## What the exercise asks
Lines from the entries below that hold "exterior" form the answer; copy all of them.

[Extracted data entries]
----
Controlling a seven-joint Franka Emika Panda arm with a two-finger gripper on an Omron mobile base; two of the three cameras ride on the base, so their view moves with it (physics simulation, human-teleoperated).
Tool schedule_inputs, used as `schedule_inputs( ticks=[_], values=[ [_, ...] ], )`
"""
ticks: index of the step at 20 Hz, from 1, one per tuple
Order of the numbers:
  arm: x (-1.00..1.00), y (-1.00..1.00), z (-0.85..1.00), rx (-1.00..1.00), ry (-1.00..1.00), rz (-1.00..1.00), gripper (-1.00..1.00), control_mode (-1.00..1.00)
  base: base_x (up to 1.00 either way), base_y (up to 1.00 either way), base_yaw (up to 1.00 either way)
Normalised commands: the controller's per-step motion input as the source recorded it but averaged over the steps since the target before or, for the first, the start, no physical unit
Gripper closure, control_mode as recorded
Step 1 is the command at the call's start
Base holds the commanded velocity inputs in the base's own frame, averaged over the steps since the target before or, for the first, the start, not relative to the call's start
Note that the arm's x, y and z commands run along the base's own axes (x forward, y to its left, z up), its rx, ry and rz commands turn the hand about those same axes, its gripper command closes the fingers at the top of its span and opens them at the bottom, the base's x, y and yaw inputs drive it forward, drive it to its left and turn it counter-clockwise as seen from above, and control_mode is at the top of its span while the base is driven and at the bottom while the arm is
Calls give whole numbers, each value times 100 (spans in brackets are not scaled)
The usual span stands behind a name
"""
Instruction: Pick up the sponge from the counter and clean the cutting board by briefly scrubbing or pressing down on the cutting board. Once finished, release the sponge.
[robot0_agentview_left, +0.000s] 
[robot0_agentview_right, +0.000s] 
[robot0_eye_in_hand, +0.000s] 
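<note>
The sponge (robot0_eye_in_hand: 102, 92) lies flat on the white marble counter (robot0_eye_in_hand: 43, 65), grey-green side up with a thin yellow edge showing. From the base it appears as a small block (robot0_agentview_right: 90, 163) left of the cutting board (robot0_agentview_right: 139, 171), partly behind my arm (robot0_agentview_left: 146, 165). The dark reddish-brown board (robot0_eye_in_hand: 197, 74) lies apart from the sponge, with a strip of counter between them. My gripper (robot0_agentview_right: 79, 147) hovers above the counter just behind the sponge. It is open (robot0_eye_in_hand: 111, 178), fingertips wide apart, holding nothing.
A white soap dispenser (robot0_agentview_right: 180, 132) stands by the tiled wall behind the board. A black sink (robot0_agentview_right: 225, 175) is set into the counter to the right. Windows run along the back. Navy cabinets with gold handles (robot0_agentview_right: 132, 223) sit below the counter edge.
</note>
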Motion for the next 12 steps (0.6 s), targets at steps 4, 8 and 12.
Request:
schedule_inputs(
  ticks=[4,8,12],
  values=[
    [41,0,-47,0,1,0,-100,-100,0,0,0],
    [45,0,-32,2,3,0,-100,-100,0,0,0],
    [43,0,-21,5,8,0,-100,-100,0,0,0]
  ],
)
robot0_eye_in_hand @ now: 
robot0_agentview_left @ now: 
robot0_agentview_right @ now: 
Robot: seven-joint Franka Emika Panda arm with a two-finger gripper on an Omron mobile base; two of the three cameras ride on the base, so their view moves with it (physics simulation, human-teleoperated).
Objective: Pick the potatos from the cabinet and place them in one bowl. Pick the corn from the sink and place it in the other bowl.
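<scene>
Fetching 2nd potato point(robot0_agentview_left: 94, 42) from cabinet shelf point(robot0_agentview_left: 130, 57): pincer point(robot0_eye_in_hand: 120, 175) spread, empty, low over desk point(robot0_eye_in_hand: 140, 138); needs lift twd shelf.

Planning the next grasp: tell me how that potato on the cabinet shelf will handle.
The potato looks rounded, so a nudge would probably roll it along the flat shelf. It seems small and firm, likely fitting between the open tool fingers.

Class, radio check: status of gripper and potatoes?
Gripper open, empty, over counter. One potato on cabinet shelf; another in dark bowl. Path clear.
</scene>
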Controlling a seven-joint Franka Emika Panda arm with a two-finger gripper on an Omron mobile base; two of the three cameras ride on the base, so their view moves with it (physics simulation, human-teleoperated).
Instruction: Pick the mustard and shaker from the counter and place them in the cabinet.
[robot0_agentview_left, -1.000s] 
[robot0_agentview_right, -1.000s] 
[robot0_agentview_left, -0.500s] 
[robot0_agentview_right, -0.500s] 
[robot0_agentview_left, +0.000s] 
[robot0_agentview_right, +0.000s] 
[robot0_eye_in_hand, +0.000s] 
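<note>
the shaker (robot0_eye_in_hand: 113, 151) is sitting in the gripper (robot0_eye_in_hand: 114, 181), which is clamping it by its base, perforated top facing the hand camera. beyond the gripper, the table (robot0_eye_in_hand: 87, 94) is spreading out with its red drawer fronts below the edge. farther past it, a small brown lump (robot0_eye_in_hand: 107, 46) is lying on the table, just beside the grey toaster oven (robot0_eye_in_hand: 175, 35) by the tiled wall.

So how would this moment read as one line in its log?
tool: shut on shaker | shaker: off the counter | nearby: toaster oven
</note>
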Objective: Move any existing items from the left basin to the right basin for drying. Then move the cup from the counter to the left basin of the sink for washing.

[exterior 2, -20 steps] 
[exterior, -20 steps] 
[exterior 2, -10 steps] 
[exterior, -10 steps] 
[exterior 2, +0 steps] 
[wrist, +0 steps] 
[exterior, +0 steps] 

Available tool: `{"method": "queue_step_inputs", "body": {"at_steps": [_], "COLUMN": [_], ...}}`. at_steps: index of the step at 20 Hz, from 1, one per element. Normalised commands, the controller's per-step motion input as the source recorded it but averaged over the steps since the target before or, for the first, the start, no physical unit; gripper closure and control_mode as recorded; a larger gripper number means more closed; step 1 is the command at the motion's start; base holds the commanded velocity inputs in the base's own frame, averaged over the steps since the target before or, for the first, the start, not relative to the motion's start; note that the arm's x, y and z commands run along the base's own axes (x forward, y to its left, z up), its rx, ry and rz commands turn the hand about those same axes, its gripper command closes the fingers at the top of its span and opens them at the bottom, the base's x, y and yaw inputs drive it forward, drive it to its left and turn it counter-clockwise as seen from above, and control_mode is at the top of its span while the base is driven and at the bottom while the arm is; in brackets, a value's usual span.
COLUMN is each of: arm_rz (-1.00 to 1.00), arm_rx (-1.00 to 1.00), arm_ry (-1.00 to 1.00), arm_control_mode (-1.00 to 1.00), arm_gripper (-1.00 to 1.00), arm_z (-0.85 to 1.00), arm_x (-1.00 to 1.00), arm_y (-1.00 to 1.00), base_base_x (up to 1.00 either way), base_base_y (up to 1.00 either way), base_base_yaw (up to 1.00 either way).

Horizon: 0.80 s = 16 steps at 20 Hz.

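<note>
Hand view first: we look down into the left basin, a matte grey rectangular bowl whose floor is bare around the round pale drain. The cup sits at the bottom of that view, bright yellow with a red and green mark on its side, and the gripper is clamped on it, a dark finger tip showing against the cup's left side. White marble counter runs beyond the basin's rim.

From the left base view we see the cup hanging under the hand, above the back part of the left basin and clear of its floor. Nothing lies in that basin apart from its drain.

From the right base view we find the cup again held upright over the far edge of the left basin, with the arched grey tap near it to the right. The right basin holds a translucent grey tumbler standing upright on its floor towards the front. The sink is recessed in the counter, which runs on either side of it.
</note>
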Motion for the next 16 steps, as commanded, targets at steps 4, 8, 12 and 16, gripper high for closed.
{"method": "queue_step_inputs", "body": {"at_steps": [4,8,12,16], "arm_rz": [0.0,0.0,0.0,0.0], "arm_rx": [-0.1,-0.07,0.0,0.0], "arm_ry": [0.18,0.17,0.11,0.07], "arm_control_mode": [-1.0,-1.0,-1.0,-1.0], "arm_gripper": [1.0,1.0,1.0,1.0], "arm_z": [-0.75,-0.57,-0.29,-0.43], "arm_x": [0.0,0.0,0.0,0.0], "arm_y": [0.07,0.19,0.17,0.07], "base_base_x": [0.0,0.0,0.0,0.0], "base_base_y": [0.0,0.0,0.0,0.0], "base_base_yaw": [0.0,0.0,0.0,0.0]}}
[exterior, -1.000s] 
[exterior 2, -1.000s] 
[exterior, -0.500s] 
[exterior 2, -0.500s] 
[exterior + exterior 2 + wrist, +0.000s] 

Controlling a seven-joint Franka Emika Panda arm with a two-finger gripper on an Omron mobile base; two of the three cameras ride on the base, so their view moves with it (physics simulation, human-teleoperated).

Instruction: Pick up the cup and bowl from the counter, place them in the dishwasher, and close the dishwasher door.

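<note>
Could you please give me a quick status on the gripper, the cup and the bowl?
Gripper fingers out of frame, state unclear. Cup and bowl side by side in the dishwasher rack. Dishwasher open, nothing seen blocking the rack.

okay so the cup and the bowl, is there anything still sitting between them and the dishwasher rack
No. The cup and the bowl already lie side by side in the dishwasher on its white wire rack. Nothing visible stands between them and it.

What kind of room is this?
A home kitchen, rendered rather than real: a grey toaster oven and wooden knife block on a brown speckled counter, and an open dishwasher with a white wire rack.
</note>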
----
## Answer to this task
[exterior 2, -20 steps] 
[exterior, -20 steps] 
[exterior 2, -10 steps] 
[exterior, -10 steps] 
[exterior 2, +0 steps] 
[exterior, +0 steps] 
[exterior, -1.000s] 
[exterior 2, -1.000s] 
[exterior, -0.500s] 
[exterior 2, -0.500s] 
[exterior + exterior 2 + wrist, +0.000s] 

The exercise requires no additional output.